> [Required action]: Your answer should be the line containing "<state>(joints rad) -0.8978" and each line after it through the end of the data below, repeated exactly.
··· Given material ···
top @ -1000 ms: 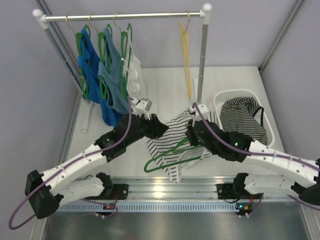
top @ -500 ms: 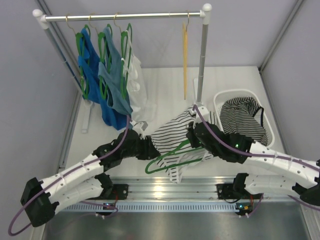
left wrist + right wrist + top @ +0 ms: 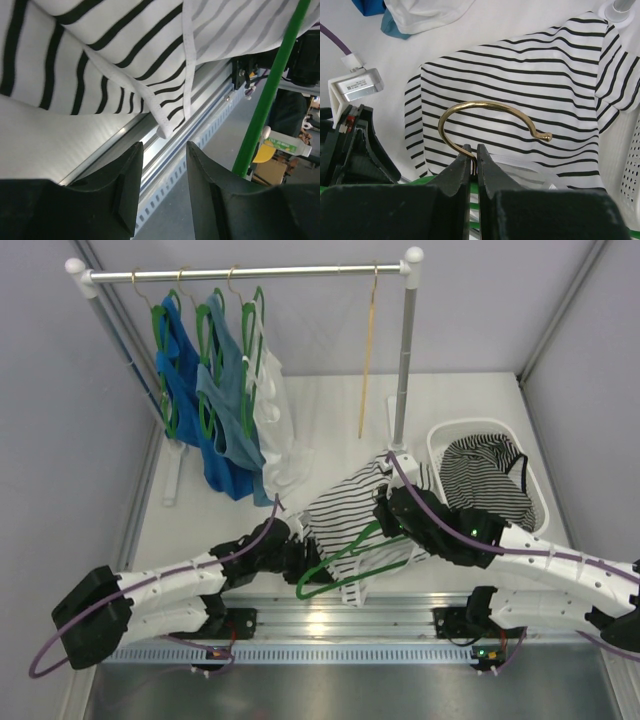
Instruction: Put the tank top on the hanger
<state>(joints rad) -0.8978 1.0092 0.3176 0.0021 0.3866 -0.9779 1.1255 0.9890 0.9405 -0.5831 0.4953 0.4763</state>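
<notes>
My right gripper [image 3: 471, 152] clamps the brassy-hooked hanger [image 3: 485, 103]. My left gripper [image 3: 162, 160] gapes, seemingly empty, near the striped tank top [image 3: 75, 55].

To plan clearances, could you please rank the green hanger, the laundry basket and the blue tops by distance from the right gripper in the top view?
1. Green hanger, held in the right gripper.
2. Laundry basket, right side.
3. Blue tops, far left on the rail.
</notes>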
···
> [Exercise result]:
<state>(joints rad) -0.8978 1.0092 0.3176 0.0021 0.3866 -0.9779 1.1255 0.9890 0.9405 -0.5831 0.4953 0.4763</state>
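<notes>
My right gripper [image 3: 471, 152] clamps the brassy-hooked hanger [image 3: 485, 103]. My left gripper [image 3: 162, 160] gapes, seemingly empty, near the striped tank top [image 3: 75, 55].

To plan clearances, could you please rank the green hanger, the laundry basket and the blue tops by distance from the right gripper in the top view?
1. Green hanger, held in the right gripper.
2. Laundry basket, right side.
3. Blue tops, far left on the rail.
</notes>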

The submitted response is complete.